Counsel’s paramount duty to serve the minor’s best interests, rather than the minor’s wishes, is reinforced by the fact that appointed counsel for minors routinely serve in a dual role, as both the child’s legal counsel and the child’s guardian ad litem under the federal Child Abuse Prevention and Treatment Act (CAPTA). (42 U.S.C. § 5101 et seq.; see § 326.5; rule 5.662(c) [“An attorney appointed under rule 5.660 will serve as the child’s CAPTA guardian ad litem”]; Los Angeles Superior Court Local Rules, rule 17.16(b)(1) [“the Court shall appoint counsel for each child who is the subject of any dependency petition who shall also serve in the capacity of a [CAPTA] Guardian ad Litem for the child”].) “[T]he CAPTA guardian ad litem is a fiduciary whose role is to investigate the child’s circumstances and advocate for her best interests.” (In re Josiah Z., supra, 36 Cal.4th at p. 679; see also 45 C.F.R. § 1340.14(g) (2007) [CAPTA guardian ad litem “to represent and protect the rights and best interests of the child”]; rule 5.662(d) [CAPTA guardian ad litem’s duties are “[t]o obtain firsthand a clear understanding of the situation and needs of the child” and “[t]o make recommendations to the court concerning the best interest of the child”].)

“The rules governing dependency guardians ad litem are slightly different than those applicable in civil proceedings. . . . [CAPTA] authorizes federal funding of state child protective services programs subject to various conditions. Among those conditions, a state must ensure appointment of a specially trained guardian ad litem in every judicial proceeding involving an abused or neglected child. [Citation.]” (In re Josiah Z., supra, 36 Cal.4th at p. 679.)
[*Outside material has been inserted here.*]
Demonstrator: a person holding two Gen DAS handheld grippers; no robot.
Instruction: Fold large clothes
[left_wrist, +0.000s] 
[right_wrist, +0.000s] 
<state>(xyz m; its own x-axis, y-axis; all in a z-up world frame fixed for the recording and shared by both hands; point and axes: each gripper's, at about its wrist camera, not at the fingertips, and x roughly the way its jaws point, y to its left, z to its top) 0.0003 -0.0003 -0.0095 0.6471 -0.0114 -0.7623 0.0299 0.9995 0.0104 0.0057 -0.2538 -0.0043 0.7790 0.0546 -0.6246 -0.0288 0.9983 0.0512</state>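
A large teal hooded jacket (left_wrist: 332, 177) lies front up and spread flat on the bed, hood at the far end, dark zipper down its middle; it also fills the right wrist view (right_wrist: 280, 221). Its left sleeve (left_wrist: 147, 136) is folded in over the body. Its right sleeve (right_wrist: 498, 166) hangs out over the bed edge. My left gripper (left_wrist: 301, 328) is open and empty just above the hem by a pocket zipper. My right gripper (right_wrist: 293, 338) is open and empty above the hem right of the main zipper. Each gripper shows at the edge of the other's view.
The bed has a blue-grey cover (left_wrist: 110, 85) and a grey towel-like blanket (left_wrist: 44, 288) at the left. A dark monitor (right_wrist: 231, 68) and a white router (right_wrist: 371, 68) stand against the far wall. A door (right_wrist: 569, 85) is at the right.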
Because the primary duty of a dependency lawyer representing minor siblings is to advocate for the minors’ best interests, it is conceivable that a dependency lawyer would not face a conflict of interest in circumstances that would likely present such a conflict in the civil or criminal context. For example, when two minor clients express different preferences regarding visitation, their joint attorney has a duty to consider their wishes and report their preferences to the juvenile court (§ 317, subd. (e)), but the attorney has a duty zealously to advocate only the visitation policy that the attorney believes to be in both minors’ best interests. (See In re Candida S., supra, 7 Cal.App.4th at pp. 1243, 1251.) Similarly, the fact that termination of parental rights and a permanent plan of adoption might have adverse financial consequences for one of two siblings does not present a conflict of interest for the siblings’ joint attorney, if adoption is in the best interests of both children. (See In re Barbara R. (2006) 137 Cal.App.4th 941, 953-954 [40 Cal.Rptr.3d 687].)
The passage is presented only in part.